Robert D. Levin, a world-wide acclaimed classical performer, composer, and musicologist, is Dwight P. Robinson Professor of Humanities in the Music Department of Harvard University. At a recent meeting with Eiseman, executive editor Bettina A. Norton, and musicologist and composer Mark DeVoto, Levin commented on the role of the Intelligencer.

Eiseman: Presuming that there is such a thing as musical intelligence in Boston, I wonder whether musical intelligence and musical instruction have been in a steady state of decline for the past 200 years. I wonder if the dead-cat bounce has occurred yet. The Puritans required every pupil in the public schools  to learn the equivalent of solfège so that they could chant the Psalms. And by 1880, according to John Sullivan Dwight, there was still enough interest in the subject to provoke a debate about fixed or moveable Do in musical instruction in the Boston Public Schools.

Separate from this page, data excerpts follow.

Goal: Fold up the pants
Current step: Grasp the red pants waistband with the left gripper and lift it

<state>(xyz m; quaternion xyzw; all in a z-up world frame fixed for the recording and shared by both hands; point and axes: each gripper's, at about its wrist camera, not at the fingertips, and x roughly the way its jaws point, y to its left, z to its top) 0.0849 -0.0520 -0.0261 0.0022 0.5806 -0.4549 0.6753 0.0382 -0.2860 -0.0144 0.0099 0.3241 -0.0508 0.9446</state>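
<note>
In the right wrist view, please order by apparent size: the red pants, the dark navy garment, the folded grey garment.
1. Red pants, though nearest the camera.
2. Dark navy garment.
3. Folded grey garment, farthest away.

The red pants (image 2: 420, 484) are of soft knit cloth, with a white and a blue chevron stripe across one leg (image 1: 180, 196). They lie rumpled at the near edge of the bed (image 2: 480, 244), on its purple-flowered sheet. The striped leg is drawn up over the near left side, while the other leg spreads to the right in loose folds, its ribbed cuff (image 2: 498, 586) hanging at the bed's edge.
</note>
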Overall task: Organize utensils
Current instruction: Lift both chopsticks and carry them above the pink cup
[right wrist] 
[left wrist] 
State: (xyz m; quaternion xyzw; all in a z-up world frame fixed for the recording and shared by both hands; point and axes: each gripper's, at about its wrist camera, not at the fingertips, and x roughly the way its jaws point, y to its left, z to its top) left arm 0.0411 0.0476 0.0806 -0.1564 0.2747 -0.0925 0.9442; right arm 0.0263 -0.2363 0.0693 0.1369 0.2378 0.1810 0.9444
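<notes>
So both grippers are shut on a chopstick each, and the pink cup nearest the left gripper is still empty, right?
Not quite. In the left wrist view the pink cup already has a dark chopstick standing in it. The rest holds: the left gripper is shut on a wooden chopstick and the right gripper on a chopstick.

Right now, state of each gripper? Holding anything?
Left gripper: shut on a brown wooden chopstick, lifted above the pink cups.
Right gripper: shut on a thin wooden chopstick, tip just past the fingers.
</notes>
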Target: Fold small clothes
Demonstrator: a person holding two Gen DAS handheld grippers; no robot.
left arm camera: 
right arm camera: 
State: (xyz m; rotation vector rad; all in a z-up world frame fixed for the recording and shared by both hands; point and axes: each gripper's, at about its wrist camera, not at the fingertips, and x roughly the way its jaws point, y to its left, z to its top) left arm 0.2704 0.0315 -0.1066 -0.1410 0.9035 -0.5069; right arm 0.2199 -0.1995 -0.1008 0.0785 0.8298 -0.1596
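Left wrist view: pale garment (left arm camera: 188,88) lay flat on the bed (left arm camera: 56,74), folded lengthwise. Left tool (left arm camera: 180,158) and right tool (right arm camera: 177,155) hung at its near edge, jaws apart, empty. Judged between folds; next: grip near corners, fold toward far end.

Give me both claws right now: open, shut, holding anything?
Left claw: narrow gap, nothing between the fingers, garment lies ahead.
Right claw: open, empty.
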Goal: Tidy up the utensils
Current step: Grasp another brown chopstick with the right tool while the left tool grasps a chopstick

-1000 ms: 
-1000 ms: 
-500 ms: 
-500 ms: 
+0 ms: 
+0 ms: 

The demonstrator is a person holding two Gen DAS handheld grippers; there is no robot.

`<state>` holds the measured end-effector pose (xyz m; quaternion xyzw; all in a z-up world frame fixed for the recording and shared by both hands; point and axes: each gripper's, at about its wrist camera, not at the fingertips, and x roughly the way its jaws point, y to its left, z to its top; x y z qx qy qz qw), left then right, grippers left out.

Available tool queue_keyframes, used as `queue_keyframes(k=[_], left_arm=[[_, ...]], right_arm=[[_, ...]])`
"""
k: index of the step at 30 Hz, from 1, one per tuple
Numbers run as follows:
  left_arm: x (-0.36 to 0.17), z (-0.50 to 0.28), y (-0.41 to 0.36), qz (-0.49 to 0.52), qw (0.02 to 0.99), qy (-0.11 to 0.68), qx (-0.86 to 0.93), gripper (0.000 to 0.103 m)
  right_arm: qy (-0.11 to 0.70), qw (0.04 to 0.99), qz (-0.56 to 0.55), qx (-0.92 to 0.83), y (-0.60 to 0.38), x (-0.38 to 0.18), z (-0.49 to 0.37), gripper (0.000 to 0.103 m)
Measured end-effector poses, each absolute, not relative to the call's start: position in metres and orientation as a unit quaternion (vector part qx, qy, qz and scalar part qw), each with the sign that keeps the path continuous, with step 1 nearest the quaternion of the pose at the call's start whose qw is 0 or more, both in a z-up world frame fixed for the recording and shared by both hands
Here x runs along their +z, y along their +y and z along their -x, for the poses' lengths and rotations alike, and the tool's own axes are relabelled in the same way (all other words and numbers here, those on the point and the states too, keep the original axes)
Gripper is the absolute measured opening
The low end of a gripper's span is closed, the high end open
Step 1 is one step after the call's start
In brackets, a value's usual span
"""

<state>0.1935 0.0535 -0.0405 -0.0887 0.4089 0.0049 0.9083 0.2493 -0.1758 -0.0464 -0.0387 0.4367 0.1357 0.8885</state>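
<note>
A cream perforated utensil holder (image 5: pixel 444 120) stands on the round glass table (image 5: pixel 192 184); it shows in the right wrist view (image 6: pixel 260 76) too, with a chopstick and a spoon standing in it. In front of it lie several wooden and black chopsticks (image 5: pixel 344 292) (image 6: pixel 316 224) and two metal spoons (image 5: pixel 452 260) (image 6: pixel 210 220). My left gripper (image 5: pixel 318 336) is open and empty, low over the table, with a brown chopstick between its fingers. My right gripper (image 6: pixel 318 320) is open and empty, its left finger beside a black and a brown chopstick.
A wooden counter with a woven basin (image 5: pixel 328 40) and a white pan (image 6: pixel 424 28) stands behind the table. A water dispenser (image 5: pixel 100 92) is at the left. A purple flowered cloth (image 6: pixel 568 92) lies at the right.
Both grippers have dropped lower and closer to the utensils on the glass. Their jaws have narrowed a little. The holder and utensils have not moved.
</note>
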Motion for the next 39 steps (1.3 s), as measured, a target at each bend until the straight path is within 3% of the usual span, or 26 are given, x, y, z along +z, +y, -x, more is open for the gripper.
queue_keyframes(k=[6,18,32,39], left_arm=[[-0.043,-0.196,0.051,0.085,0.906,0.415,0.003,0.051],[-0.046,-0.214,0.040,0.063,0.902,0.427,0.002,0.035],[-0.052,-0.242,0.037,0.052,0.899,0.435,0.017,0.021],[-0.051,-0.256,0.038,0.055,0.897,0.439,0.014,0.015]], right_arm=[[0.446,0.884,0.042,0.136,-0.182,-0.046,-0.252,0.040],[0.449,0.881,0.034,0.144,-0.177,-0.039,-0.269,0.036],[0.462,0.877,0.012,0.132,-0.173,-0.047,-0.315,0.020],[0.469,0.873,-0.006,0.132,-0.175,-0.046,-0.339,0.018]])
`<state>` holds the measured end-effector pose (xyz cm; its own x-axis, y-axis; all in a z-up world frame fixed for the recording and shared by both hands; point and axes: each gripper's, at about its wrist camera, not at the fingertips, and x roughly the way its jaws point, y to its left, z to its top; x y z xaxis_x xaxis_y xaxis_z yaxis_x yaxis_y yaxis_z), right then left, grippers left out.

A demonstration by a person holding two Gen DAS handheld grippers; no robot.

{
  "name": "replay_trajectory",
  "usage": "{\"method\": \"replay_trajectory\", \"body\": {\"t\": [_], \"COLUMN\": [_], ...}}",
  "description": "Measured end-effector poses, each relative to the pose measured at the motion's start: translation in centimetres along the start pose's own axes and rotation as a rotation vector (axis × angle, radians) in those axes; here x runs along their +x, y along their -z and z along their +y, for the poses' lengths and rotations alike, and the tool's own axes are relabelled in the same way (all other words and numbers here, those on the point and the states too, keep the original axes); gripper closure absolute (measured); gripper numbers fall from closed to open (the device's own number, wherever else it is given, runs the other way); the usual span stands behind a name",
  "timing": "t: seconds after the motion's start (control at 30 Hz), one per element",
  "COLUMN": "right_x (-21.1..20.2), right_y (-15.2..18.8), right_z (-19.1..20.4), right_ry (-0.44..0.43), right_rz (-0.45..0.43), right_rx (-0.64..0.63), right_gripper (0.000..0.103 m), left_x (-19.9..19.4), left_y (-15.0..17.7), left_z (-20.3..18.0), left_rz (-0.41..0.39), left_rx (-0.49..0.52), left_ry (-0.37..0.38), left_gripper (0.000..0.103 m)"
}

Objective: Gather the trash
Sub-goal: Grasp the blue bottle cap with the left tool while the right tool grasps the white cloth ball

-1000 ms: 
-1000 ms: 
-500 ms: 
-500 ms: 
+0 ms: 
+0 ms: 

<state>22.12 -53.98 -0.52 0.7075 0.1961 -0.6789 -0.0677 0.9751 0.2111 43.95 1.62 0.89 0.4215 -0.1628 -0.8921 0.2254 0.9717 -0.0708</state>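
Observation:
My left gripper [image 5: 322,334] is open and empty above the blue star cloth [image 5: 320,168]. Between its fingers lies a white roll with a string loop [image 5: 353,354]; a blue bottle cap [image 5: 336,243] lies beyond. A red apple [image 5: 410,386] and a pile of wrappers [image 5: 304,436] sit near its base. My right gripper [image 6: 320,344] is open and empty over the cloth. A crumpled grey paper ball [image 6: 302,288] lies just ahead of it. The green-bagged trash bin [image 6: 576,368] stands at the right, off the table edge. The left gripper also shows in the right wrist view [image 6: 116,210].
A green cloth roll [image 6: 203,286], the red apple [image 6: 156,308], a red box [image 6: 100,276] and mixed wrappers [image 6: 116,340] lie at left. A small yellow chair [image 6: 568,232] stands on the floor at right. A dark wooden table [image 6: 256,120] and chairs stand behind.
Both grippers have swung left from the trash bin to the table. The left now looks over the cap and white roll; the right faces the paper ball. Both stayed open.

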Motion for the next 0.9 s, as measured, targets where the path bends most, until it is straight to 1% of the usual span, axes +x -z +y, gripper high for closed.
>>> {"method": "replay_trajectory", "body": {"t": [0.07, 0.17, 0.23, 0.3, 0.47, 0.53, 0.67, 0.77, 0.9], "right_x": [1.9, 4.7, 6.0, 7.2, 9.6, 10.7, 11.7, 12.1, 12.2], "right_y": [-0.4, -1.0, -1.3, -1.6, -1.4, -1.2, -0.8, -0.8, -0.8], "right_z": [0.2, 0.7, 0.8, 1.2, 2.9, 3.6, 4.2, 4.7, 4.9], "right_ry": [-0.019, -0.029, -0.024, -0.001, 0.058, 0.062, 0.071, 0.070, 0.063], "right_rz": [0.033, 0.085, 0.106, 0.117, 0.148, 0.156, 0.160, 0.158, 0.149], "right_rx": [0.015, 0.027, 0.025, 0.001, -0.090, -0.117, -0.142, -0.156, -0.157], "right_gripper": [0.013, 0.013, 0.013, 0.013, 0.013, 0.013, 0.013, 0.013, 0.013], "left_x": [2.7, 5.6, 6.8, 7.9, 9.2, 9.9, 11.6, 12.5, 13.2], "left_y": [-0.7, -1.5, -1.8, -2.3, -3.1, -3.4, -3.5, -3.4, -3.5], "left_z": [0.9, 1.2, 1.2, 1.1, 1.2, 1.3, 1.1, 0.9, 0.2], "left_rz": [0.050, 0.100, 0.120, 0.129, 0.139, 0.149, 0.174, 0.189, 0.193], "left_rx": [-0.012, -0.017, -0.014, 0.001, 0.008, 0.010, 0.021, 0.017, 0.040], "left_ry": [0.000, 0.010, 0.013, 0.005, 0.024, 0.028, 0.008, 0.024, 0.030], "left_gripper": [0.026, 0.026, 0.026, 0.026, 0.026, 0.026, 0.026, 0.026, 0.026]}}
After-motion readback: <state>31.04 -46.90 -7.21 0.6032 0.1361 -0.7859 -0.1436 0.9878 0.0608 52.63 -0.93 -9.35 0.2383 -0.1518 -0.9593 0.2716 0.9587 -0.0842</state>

Levin: A guest teacher tried to teach me moveable Do in the third grade, and I got into a knock-down drag-out fight with her. …Well, I was eight years old. I had no idea what movable Do was, but I thought it was absolutely the biggest crock that you could ever imagine. She chalked an A major scale up on the blackboard and wrote Do Re Mi Fa Sol La Ti Do. I exclaimed, “No no no; that’s La Ti Do Re Mi Fa Sol La!” She said, “What are you talking about?” And my homeroom teacher rejoined, “Bobby, just let her teach what she wants to teach and keep quiet!” [continued…]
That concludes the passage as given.